What you are asked to do: Output the full listing verbatim.

--- START ---

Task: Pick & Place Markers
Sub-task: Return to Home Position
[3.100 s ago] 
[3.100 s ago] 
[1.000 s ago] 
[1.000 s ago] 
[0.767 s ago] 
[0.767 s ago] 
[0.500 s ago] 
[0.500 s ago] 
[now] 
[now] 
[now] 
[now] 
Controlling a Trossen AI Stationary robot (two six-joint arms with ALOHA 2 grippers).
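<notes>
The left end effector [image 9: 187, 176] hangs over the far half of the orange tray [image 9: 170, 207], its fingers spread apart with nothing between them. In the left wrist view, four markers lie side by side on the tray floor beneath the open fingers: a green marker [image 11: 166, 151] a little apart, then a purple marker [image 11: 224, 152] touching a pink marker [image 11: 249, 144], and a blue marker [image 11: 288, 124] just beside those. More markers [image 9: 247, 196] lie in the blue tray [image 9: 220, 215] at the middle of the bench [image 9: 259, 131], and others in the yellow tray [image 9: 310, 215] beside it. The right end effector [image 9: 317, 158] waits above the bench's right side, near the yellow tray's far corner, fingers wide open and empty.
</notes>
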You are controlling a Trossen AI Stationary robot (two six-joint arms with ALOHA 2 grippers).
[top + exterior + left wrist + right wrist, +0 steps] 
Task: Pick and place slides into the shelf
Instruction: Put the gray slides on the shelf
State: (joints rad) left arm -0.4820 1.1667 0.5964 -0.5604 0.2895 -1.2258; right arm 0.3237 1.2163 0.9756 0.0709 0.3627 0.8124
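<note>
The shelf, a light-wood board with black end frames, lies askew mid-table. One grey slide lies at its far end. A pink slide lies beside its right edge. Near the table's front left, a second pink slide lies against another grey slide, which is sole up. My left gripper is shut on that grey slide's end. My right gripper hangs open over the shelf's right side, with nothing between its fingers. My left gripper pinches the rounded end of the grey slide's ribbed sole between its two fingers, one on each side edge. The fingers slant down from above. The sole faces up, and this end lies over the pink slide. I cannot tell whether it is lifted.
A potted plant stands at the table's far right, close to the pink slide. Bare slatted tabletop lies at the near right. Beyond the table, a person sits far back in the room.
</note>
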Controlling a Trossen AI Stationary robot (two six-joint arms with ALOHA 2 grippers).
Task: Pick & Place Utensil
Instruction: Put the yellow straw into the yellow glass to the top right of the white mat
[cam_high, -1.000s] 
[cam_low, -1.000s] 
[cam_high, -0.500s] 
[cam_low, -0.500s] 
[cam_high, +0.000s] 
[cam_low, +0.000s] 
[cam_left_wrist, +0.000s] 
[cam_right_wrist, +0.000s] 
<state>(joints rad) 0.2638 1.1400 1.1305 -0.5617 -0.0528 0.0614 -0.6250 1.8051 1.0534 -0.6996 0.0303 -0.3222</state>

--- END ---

Response:
Task: Pick & Place Markers
Sub-task: Return to Home Position
[3.100 s ago] 
[3.100 s ago] 
[1.000 s ago] 
[1.000 s ago] 
[0.767 s ago] 
[0.767 s ago] 
[0.500 s ago] 
[0.500 s ago] 
[now] 
[now] 
[now] 
[now] 
Controlling a Trossen AI Stationary robot (two six-joint arms with ALOHA 2 grippers).
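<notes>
The left end effector [image 9: 187, 176] hangs over the far half of the orange tray [image 9: 170, 207], its fingers spread apart with nothing between them. In the left wrist view, four markers lie side by side on the tray floor beneath the open fingers: a green marker [image 11: 166, 151] a little apart, then a purple marker [image 11: 224, 152] touching a pink marker [image 11: 249, 144], and a blue marker [image 11: 288, 124] just beside those. More markers [image 9: 247, 196] lie in the blue tray [image 9: 220, 215] at the middle of the bench [image 9: 259, 131], and others in the yellow tray [image 9: 310, 215] beside it. The right end effector [image 9: 317, 158] waits above the bench's right side, near the yellow tray's far corner, fingers wide open and empty.
</notes>
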You are controlling a Trossen AI Stationary robot (two six-joint arms with ALOHA 2 grippers).
[top + exterior + left wrist + right wrist, +0 steps] 
Task: Pick and place slides into the shelf
Instruction: Put the gray slides on the shelf
State: (joints rad) left arm -0.4820 1.1667 0.5964 -0.5604 0.2895 -1.2258; right arm 0.3237 1.2163 0.9756 0.0709 0.3627 0.8124
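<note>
The shelf, a light-wood board with black end frames, lies askew mid-table. One grey slide lies at its far end. A pink slide lies beside its right edge. Near the table's front left, a second pink slide lies against another grey slide, which is sole up. My left gripper is shut on that grey slide's end. My right gripper hangs open over the shelf's right side, with nothing between its fingers. My left gripper pinches the rounded end of the grey slide's ribbed sole between its two fingers, one on each side edge. The fingers slant down from above. The sole faces up, and this end lies over the pink slide. I cannot tell whether it is lifted.
A potted plant stands at the table's far right, close to the pink slide. Bare slatted tabletop lies at the near right. Beyond the table, a person sits far back in the room.
</note>
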Controlling a Trossen AI Stationary robot (two six-joint arms with ALOHA 2 grippers).
Task: Pick & Place Utensil
Instruction: Put the yellow straw into the yellow glass to the top right of the white mat
[cam_high, -1.000s] 
[cam_low, -1.000s] 
[cam_high, -0.500s] 
[cam_low, -0.500s] 
[cam_high, +0.000s] 
[cam_low, +0.000s] 
[cam_left_wrist, +0.000s] 
[cam_right_wrist, +0.000s] 
<state>(joints rad) 0.2638 1.1400 1.1305 -0.5617 -0.0528 0.0614 -0.6250 1.8051 1.0534 -0.6996 0.0303 -0.3222</state>

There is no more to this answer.